City officials learned this week that it will receive the money as part of its grant application for Clean Ohio grant funding.
The Clean Ohio Fund restores, protects, and connects Ohio’s natural and urban places by preserving green space and farmland, improving outdoor recreation, and cleaning up brownfields to encourage redevelopment and revitalize communities
The city says in its application that the park is designed to promote passive areas, including a walking path to provide connections to a hotel, as well as and multi-family and senior-living residential developments.
The Clean Ohio Grant application was for $1 million and the price tag on the project is $1.47 million. The developer will be donating land worth $472,108 to the city. Centerville will not pay to purchase the land.
To qualify for Clean Ohio funds, a government has to own the property its seeking to make improvements to.

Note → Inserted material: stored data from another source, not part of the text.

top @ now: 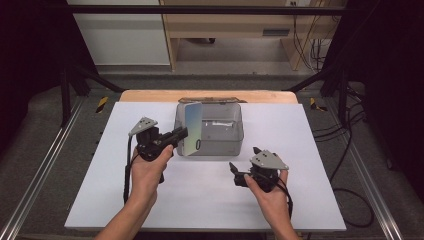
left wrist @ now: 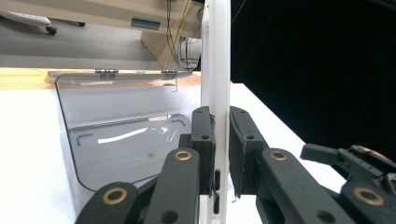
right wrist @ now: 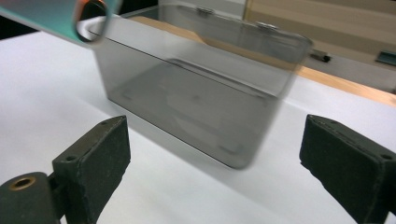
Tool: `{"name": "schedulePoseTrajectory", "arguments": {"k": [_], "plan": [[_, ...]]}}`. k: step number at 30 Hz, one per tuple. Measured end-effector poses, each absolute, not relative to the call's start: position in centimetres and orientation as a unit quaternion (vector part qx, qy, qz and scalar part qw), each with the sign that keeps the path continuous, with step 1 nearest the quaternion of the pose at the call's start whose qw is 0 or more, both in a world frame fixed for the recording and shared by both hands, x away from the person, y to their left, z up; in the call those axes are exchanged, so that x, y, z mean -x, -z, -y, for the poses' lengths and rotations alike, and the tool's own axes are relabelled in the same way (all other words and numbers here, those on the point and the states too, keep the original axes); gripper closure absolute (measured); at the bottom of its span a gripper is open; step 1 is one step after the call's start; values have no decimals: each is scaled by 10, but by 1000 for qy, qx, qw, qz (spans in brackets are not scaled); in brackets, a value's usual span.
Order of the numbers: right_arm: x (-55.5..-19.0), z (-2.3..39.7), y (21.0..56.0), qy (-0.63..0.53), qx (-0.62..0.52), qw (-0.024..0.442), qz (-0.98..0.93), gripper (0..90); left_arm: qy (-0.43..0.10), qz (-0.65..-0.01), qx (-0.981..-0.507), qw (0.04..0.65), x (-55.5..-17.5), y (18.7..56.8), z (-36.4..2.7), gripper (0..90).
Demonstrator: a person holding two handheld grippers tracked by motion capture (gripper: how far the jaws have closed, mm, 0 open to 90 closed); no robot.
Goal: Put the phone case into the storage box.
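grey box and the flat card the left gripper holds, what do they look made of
Grey box: likely smoke-tinted clear plastic with a glossy finish; its floor shows through the walls and light glints off it. Flat card: probably rigid plastic, white along the edge with a blue-green tinted face, pinched by the left gripper.

On the table, a clear bin sits toward twelve o'clock from centre, its hinged lid lying open behind it at the far edge. A flat board stands upright on edge at the bin's nine o'clock side, overlapping its front left corner. The left gripper lies at the board's nine o'clock, its jaws on either face of it. The right gripper sits at five o'clock of the bin, apart from it.
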State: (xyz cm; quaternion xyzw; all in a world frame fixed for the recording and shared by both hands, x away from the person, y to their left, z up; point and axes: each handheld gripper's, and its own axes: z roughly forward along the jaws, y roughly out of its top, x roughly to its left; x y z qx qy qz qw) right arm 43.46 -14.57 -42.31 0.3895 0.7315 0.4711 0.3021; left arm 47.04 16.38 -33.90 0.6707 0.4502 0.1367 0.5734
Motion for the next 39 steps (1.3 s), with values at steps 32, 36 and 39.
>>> {"name": "schedulePoseTrajectory", "arguments": {"k": [32,36,39], "plan": [[-416,228,447,-449,-451,358,-684,59,-173,-478,-695,508,-536,306,-139,813],[-417,232,447,-458,-455,349,-679,73,-176,-489,-695,498,-543,310,-139,813],[-417,231,448,-460,-449,348,-682,74,-176,-495,-692,495,-547,312,-141,813]]}}
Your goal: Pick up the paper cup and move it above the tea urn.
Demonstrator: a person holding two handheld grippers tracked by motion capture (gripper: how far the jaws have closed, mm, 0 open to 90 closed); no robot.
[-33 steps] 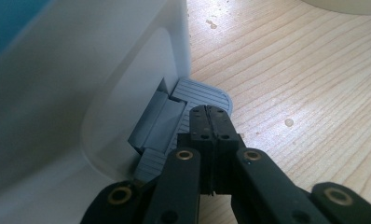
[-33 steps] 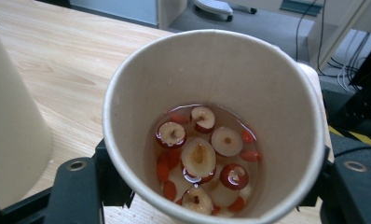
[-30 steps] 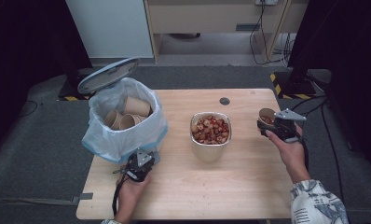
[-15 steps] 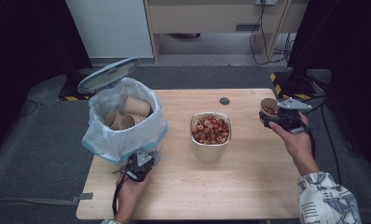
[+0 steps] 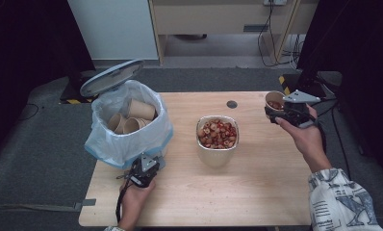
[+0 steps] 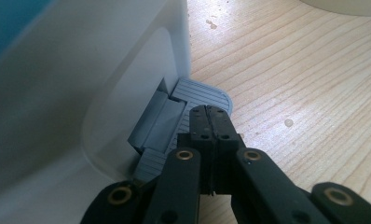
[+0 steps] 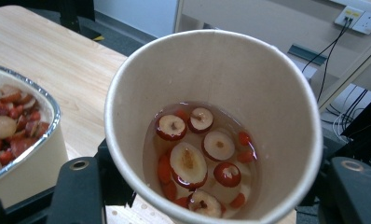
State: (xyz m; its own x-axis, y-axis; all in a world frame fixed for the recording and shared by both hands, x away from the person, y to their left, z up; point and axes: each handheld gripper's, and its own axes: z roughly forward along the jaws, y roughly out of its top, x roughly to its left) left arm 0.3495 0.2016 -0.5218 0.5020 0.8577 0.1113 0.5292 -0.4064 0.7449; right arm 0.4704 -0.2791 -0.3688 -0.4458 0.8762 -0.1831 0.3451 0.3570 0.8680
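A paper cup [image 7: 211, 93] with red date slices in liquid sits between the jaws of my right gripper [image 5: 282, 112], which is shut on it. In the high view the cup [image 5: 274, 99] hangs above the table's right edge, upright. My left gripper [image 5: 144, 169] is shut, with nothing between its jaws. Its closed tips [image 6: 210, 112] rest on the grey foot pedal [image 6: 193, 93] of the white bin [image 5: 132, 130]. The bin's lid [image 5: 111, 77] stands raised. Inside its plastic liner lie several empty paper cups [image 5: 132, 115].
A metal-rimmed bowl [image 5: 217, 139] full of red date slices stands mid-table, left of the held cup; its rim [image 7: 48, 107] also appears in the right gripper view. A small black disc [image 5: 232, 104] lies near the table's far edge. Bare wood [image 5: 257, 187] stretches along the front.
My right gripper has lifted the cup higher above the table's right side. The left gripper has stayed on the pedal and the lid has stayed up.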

The park land is owned by Oberer Realty, and the city will use the grant money to pay the developer to acquire the park land and then make improvements.
The 20-acre park has been on the park district’s plans for years as a key part of Cornerstone of Centerville, complementing the ongoing development of restaurants, retail, hotel and apartments near Interstate 675.

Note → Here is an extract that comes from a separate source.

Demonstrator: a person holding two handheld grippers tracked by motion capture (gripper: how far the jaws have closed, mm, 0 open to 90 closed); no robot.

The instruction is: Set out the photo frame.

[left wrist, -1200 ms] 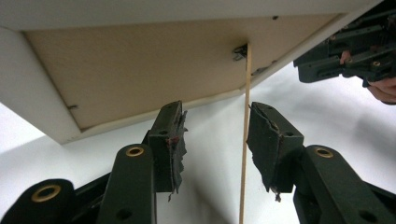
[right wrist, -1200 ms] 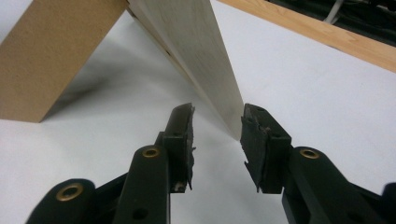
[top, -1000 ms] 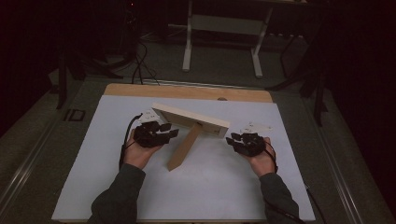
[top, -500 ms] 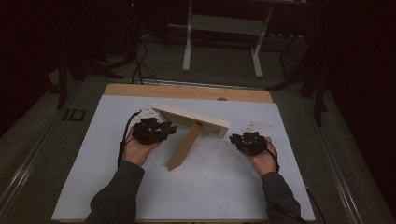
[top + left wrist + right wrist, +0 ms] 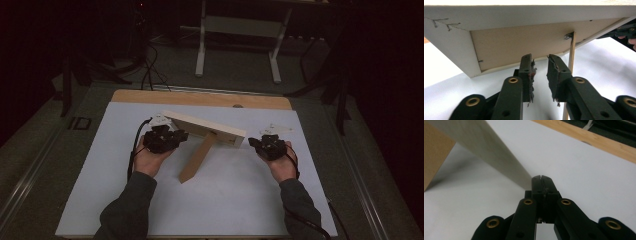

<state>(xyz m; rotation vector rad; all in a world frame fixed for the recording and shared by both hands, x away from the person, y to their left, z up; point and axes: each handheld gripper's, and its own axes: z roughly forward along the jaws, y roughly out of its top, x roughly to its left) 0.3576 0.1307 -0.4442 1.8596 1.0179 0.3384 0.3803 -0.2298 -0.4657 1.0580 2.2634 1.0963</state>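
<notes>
A pale wooden picture frame (image 5: 205, 129) stands tilted on the white sheet, propped by a brown back strut (image 5: 197, 157). My left gripper (image 5: 182, 135) sits at the frame's left end. Its jaws (image 5: 541, 60) have just been closing but still stand apart with nothing between them, pointing at the frame's brown back panel (image 5: 524, 47) beside the thin strut (image 5: 571, 55). My right gripper (image 5: 251, 142) lies just off the frame's right end. Its jaws (image 5: 541, 177) have just closed fully, with nothing between them, and the frame's pale edge (image 5: 486, 150) ends just left of the tips.
A white sheet (image 5: 240, 200) covers the table, with a bare wooden strip (image 5: 200, 98) along the far side. Beyond it stand the white legs of another table (image 5: 202, 45), and dark cables (image 5: 150, 60) lie on the floor. A black cable loops from the left gripper.
The right gripper's jaws have come together, and the left gripper's jaws have narrowed. Both hands stay almost where they were, and the frame has not moved.
</notes>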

“The park at Cornerstone represents a unique opportunity for intentional green space within an urban development. Grant funding is the first major step in achieving our overall goal of incorporating a beautiful piece of parkland to complement the overall Cornerstone project,” said Centerville City Manager Wayne Davis.
Clean Ohio Program Open Space applications go through the Natural Resources Assistance Council (NRAC), according to Ohio Public Works Director Linda Bailiff. She said that each project must meet a minimum score based on criteria set by the NRAC in order to qualify for funding.
NRAC District 11 had asked to review the appraisal information from the city on the proposed land purchase involved with the project and on Wednesday in Springfield the committee ruled 5-0 with three abstaining and three absences to grant the funding.
“Also, the Centerville application scored above the established minimum score. Since the project is eligible and scored above the minimum score, our NRAC cannot deny them funding. What they can do is make sure the appraisal is accurate,” Louis Agresta, a member of the committee, said.
Bailiff said that is exactly how the process works, noting that, “we will be releasing a project agreement to Centerville in the near future.”
Centerville resident Joe Harmon said he opposed the project and that others questioned why the funding was being awarded.